Right now, the world is in a modest bear market. The U.S. is still doing fine and I think their stock market will resume its uptrend, since just like in 1987 their economy is doing relatively fine. But the strong U.S. dollar, rising U.S. interest rates, the trade war with China and the uncertainties of Brexit and Italy have put a damper on the global economy, especially China's.  I think this all will be resolved, and the world will recover possibly even boom to the point that investors who stayed out of the markets since 2008 are returning in full force thinking that you can’t loose buying stocks on dips. That is until, not long from now, those stocks won’t recover from a dip followed by a much larger fall than today’s 10-25%. So right now, we’re going,in spite of the U.S., through a mild global down turn which probably flips on a dime.  In the meantime, just like the investment world underestimated the oversupply of oil thanks to the horizontal well revolution, today investors are underestimating the worlds hunger for oil, gas and affordable energy. This has led to massif under-investment.

December's fake oil-price crash is just that: fake. Western Canada will boom; Rachel and Justin will be gone if not next year then in 4 years. Justin has damaged the Liberal reputation for at least a generation here in the West. The sudden re-emergence of separatism in the West is worrisome as Albertan’s don’t bluff like Quebeckers.  So we have a real crisis in Canada – one that is barely recognized in the media let stand that an intellectual lightweight such as Trudeau Jr has a clue.

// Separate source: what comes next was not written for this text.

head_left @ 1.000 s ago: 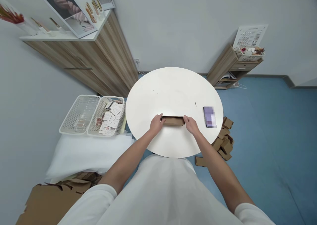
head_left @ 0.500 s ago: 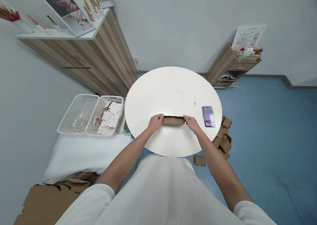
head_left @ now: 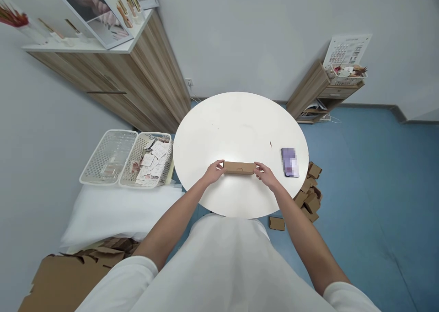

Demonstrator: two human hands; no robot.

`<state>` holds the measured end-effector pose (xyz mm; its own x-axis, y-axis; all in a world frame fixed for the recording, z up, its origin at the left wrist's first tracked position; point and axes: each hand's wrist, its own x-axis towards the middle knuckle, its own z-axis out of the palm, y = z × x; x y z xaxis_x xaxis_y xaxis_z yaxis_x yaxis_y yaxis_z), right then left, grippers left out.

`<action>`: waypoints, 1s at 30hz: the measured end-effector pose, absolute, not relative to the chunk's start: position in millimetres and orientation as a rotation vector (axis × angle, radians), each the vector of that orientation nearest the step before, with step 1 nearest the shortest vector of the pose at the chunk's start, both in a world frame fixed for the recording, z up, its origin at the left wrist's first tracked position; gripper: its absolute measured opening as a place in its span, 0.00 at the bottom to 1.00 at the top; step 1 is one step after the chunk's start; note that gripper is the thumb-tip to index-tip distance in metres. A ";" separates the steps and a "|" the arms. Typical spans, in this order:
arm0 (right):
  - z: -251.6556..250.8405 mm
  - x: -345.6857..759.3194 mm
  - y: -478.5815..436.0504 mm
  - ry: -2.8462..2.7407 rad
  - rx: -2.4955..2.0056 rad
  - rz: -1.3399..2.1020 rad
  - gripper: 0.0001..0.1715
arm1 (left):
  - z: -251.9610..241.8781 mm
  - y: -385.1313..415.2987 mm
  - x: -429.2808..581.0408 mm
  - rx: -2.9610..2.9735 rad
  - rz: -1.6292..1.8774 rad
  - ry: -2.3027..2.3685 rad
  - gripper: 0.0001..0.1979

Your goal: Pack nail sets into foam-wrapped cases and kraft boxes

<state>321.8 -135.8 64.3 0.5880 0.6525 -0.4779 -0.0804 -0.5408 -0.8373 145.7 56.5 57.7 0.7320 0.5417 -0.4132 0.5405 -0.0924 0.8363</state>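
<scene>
A small brown cardboard box is at the near half of the round white table, its long side facing me and its lid closed. At its left end, my left hand grips the corner with thumb and fingers. My right hand holds the opposite end in the same way. A half-round notch shows in the middle of the box's near edge.
A phone lies on the table at the right. Brown boxes are piled on the floor beyond it, with one more box nearer. White baskets with packets and flat cardboard are at left.
The box, which had its top open with the inside showing, is now closed with the lid down. Both hands stay at its ends.
</scene>
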 end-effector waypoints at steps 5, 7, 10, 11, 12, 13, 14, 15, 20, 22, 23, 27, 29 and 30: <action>60.1 314.6 -137.0 -0.398 -1.892 1.056 0.30 | 55.3 51.7 143.7 1.614 -0.028 0.853 0.25; 58.3 312.5 -138.4 -0.403 -1.882 1.048 0.30 | 53.2 49.9 142.3 1.588 -0.021 0.855 0.25; 54.8 307.5 -143.3 -0.427 -1.857 1.001 0.29 | 47.8 45.6 137.1 1.585 0.020 0.839 0.25; 53.5 305.0 -145.8 -0.440 -1.841 0.982 0.29 | 45.4 43.4 134.5 1.588 0.044 0.821 0.24; 52.3 302.0 -148.6 -0.454 -1.823 0.964 0.28 | 42.8 40.7 131.7 1.593 0.072 0.794 0.24; 51.0 298.6 -151.6 -0.465 -1.808 0.947 0.27 | 39.9 37.6 128.8 1.599 0.102 0.764 0.24; 49.7 294.8 -154.5 -0.469 -1.797 0.937 0.27 | 36.9 34.0 125.9 1.605 0.131 0.738 0.24; 48.4 290.7 -157.4 -0.464 -1.791 0.939 0.27 | 33.7 30.0 123.2 1.607 0.157 0.720 0.24; 40.0 270.8 -165.9 -0.357 -1.708 0.992 0.26 | 17.9 9.7 114.3 1.616 0.204 0.784 0.26; 35.4 265.8 -166.9 -0.331 -1.663 0.978 0.26 | 12.4 4.0 112.5 1.631 0.202 0.812 0.29; 32.7 264.5 -167.2 -0.324 -1.653 0.967 0.26 | 9.9 1.9 112.0 1.637 0.197 0.824 0.30; 20.6 266.4 -167.7 -0.316 -1.654 0.909 0.29 | 3.9 -2.0 113.1 1.668 0.154 0.901 0.33; 15.0 270.0 -167.8 -0.309 -1.672 0.891 0.32 | 3.8 -2.7 115.8 1.688 0.136 0.955 0.32; 12.6 271.9 -167.8 -0.305 -1.697 0.888 0.34 | 4.4 -3.1 117.5 1.699 0.130 0.984 0.32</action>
<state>271.9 -167.8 12.6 0.6814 0.6143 -0.3980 -0.2394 -0.3269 -0.9142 117.5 -3.1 4.4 0.6470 0.6597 -0.3824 0.5379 -0.0394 0.8421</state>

I like Canada if it is a fair proposition. Today it is not, and as such there is another constitutional struggle in the making. Maybe the coming boom will help heal some of the wounds but today’s discontent in the West is viral and building on wounds deeply  buried below the surface.  I am sure that the West is a viable country by itself although diminished compared to the Canada under Stephen Harper. There is no doubt in my mind that an Eastern Canada comprised of basically Ontario and Quebec is a no-go thus if the Justin is re-elected then I don’t think Canada is viable. I don’t believe in extremes so lets hope that Canada as we all love it grows up and that it survives. In the meantime, I think that with the millennials coming to age, the bull markets of the 1980-2001 will repeat and that we now live in a time comparable to the 1970-1982 period with rising commodity prices, inflation and ever increasing interest rates.  Simplistic?  Maybe but then the world is simplistic and very complex at the same time.